Bei den «C-Klauseln», welche aufgrund des Auseinanderfallens von Kosten – und Gefahrenübergang auch als Zweipunktklauseln bezeichnet werden, sind zusätzliche Regelungen zur Kostentragung, insb. auch bezüglich Umschlagsgebühren, eingefügt worden. Dadurch sollen allfällige doppelte Belastungen des Käufers vermieden werden können. Bei den Klauseln CFR (Cost and Freight) und CIF (Cost, Insurance, Freight) ist der Gefahrenübergang neu an Bord des Schiffes im Verschiffungshafen und nicht mehr bei der Überschreitung des Schiffrelings.

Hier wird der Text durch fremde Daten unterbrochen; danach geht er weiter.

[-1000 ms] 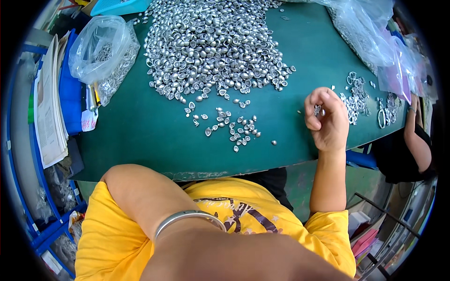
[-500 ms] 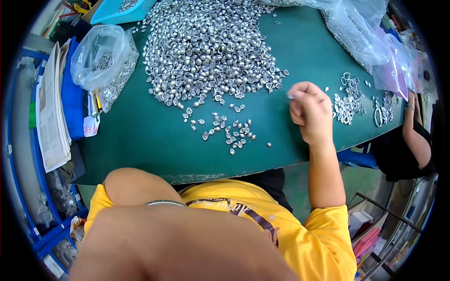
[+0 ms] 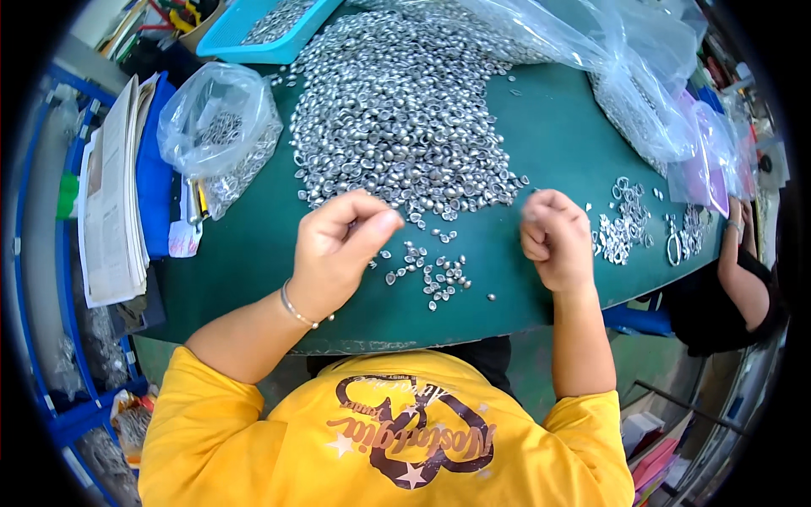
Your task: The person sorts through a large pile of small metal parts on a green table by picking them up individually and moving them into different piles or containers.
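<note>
A large heap of small silvery metal pieces, hollow and drop-shaped [image 3: 397, 110], covers the far middle of the green table. Closer to me lies a loose scatter of the same pieces [image 3: 435, 275]. My left hand [image 3: 338, 245], a bangle on its wrist, is over the table at the heap's near left edge. Its fingers are curled with the thumb against them, and whatever they hold is hidden. To the right of the scatter my right hand [image 3: 557, 241] is closed, thumb and fingertips together. I cannot make out what is in that pinch.
On the left stand an open plastic bag [image 3: 220, 135] of metal parts, a blue bin [image 3: 156, 169] and papers [image 3: 118, 194]. A turquoise basket [image 3: 253, 46] is at the back. Piles of silver pieces [image 3: 621, 224], plastic bags [image 3: 642, 93] and another person's arm [image 3: 739, 270] are at right.
My left hand has come down from close to the camera to the near edge of the heap. My right hand stays closed in about the same place. The whole view has shifted slightly.
</note>
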### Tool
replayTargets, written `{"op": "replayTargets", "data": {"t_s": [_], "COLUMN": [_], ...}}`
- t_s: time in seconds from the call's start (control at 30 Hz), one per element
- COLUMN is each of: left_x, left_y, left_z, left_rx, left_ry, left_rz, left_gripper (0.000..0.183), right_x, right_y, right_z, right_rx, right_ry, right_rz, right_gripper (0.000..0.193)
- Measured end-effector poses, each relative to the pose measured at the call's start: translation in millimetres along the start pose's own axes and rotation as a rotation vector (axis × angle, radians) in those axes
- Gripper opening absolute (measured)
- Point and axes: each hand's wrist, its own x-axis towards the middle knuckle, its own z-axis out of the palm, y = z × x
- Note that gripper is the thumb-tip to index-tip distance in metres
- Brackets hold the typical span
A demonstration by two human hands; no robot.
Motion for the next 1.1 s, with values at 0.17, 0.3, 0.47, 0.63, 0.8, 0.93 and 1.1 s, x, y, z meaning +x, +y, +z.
{"op": "replayTargets", "data": {"t_s": [0.17, 0.3, 0.47, 0.63, 0.8, 0.93, 1.1], "left_x": [10, 9, 20, 28, 39, 39, 28], "left_y": [-9, -14, -23, -15, -1, -2, -18], "left_z": [1, 11, 18, 15, -8, -11, 0], "left_rx": [0.597, 0.818, 1.028, 0.889, -0.515, -0.428, 0.878], "left_ry": [-0.037, -0.194, -0.293, -0.303, -0.189, -0.222, -0.228], "left_rz": [0.296, 0.433, 0.515, 0.401, -0.386, -0.427, 0.443], "left_gripper": [0.012, 0.017, 0.011, 0.007, 0.007, 0.005, 0.012], "right_x": [4, 12, 11, 13, 16, 18, 16], "right_y": [16, 31, 26, 15, 33, 35, 10], "right_z": [35, 42, 33, 22, 39, 39, 35], "right_rx": [-1.066, -1.582, -0.874, -0.454, -1.473, -1.171, -0.633], "right_ry": [0.061, -0.061, 0.016, -0.055, -0.15, -0.114, 0.048], "right_rz": [-0.27, -0.514, -0.25, -0.09, -0.612, -0.466, -0.045], "right_gripper": [0.006, 0.007, 0.007, 0.011, 0.007, 0.008, 0.012]}}
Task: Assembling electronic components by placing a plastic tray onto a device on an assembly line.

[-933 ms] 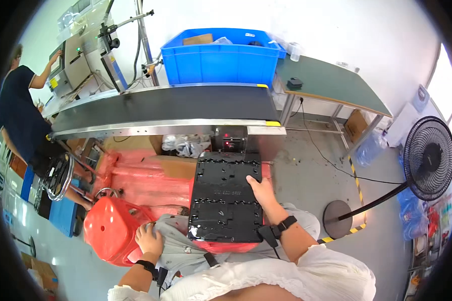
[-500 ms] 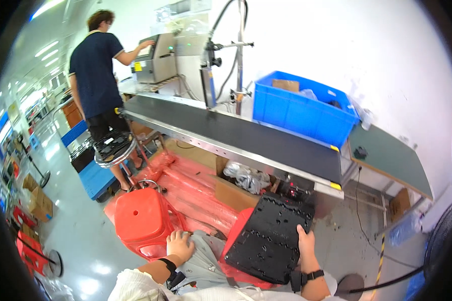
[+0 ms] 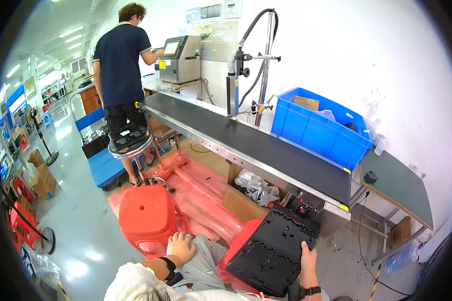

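a black moulded tray (image 3: 276,253) is gripped at its edge by the right hand (image 3: 309,258); the left hand (image 3: 181,247), fingers seemingly loose, is rested on the lap.

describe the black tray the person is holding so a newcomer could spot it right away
Find the long conveyor belt and look below its near end. A flat black moulded tray rests on the person's lap, held by the right hand. Unlike the red stool beside it, it is black and full of small recesses.

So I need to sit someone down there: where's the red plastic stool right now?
In the head view the red plastic stool stands on the floor at lower left, just beyond the left hand, left of the black tray.
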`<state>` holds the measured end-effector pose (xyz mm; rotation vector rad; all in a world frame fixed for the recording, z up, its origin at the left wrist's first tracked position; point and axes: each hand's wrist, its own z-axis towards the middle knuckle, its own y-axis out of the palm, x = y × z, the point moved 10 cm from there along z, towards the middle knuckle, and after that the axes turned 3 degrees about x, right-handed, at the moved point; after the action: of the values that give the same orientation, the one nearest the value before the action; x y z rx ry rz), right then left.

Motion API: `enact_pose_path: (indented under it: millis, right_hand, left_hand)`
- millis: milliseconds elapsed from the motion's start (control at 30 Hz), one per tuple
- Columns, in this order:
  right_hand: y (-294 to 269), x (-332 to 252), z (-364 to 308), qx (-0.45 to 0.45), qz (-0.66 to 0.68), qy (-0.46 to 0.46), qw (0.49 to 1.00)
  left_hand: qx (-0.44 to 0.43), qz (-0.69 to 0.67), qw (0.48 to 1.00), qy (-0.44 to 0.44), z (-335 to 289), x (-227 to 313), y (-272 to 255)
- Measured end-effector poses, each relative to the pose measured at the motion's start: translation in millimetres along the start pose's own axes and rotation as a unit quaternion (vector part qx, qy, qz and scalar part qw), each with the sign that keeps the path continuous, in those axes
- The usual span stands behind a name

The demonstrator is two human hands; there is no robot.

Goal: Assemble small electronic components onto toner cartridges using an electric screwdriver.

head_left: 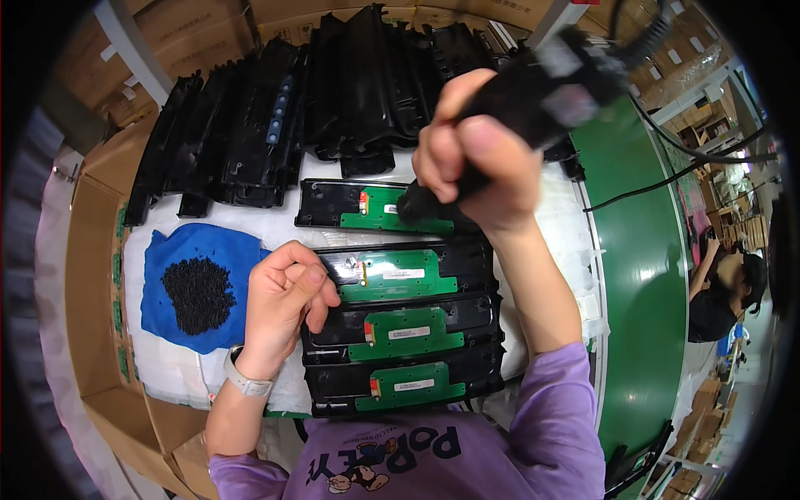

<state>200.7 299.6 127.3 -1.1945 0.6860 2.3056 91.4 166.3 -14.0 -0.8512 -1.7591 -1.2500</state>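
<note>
My right hand (483,158) is wrapped round a black electric screwdriver (529,96), blurred by motion, with its cable running off at the upper right. Its lower end points down over a green circuit board (377,213) in a black plastic panel (317,204); whether it touches cannot be made out. Closer to me lie three more black panels, each bearing a green board (383,287). My left hand (287,292) hovers at the left end of the nearest of these, fingers curled and thumb against them; anything pinched there is hidden. Beside it, small black screws (198,296) lie heaped on a blue cloth (158,304).
Many black plastic housings (358,92) are stacked along the far side. Cardboard (96,275) walls the left. On the right runs a green surface (637,292), with a black cable (642,187) crossing above it. Another person (717,300) is farther right.
</note>
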Motion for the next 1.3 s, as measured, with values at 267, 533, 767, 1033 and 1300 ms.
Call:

Alles in allem ist das neue Regelwerk durchaus zu begrüssen. Die überarbeiteten Regelungen verschaffen mehr Klarheit und beugen letztlich Meinungsverschiedenheiten über die Vertragsauslegung vor. Zur Vermeidung von Streitigkeiten aufgrund der Neuerungen ist für die Praxis eine Überprüfung der bestehenden Lieferstrukturen und Lieferverträge (inkl. AGB) empfehlenswert, auch wenn die Mehrheit der neuen Klauseln mit den Vorgängerregelungen der Incoterms 2000 übereinstimmt.
Weitere Informationen:
- Pressemitteilung der ICC
- BR-News: «Incoterms 2010»
- BR-News: «Zoll: „Security Amendment“ – 24 h-Regel im Verkehr CH-EU wird verhindert»
- FAQs zu den Incoterms
- Online-Shop der ICC (Bezug der Incoterms 2010)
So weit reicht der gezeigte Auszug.